Mi hijo tiene ya cuatro años. Para mí es perfecto, no hay duda. No diría que es un angelito, pero tampoco conozco a ningún niño pequeño que lo sea. Todos son algo traviesos y andan siempre de aquí para allá. Además, espero otro bebé. Y precisamente de eso va esta historia.
En la última revisión con la ginecóloga en el hospital de La Paz, me han derivado de urgencia al propio hospital. Había motivos de preocupación y no había tiempo que perder. De pronto, surge la gran pregunta: ¿quién cuida de mi hijo?
Mi marido está de viaje de negocios en Barcelona. No volverá antes de diez días. Mis padres siguen trabajando en la gestoría de la familia, con horarios de locos, y ningún otro familiar está disponible. Finalmente, mi abuela Rosario decide echar una mano. Me dice que se ocupará del niño hasta que yo salga del hospital. Dudo si podrá con él, porque a sus setenta años no es fácil seguir el ritmo de un niño tan activo. Pero no había muchas alternativas…
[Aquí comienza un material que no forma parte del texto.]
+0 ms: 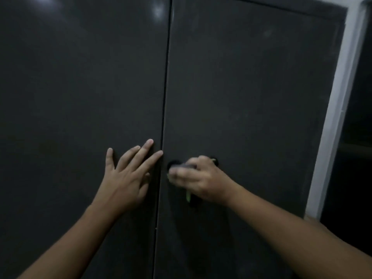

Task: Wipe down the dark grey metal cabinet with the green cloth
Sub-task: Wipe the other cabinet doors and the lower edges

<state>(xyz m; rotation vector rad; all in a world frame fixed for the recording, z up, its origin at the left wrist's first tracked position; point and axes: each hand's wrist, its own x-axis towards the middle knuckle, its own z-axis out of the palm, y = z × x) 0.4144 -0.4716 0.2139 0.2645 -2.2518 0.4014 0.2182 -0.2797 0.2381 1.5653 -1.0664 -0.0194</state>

Así quedamos. Mis padres, tras salir de la oficina, se quedan cada noche con su nieto. Y durante el día, la abuela Rosario se encarga de todo. Ésa es nuestra decisión.
Sin embargo, sigo inquieta. No es para menos: se trata de mi hijo. No tuve otra opción y llamaba constantemente a la abuela para saber cómo iban las cosas. Lo curioso es que pronto se entendieron muy bien, como si hablaran un mismo idioma secreto. La semana pasa volando y, apenas regresa mi marido de Barcelona, se encarga él del pequeño.
Pronto recibiré el alta. Entonces, justo el fin de semana, me llama mi hermana Marisol. Se muestra enfadadísima conmigo. Su hija Lucía tiene ahora dos años y, por mucho que ha suplicado a la abuela Rosario que se quede con la niña, ésta siempre se ha negado. Dice que Lucía es todavía demasiado pequeña.
Me cuenta que casi le ruega de rodillas, pero la abuela no cede.
¡Has abusado de la abuela! me echa en cara Marisol.
Le respondo: Estaba en una situación difícil, ¿qué podía hacer? No iban a dejarme llevar al niño al hospital. También te pedí ayuda, pero no aceptaste. Tú, en cambio, querías dejar a la niña con la abuela sólo para descansar y salir un poco; ¿comprendes la diferencia? Además, ¿cómo vas a dejar a una niña tan chica con una persona mayor? Busca a los padres de Lucía, que también podrían hacerse cargo.
Marisol protesta porque no quieren encargarse de ella y recae todo sobre sus hombros.
Personalmente, creo que mi hermana se equivoca. Un niño de cuatro no es lo mismo que una de dos. Si hubiese podido elegir, tampoco habría dejado a mi hijo con familiares. Pero Marisol insiste en que me he aprovechado de la abuela Rosario.
La situación, como tantas veces, queda sin resolver.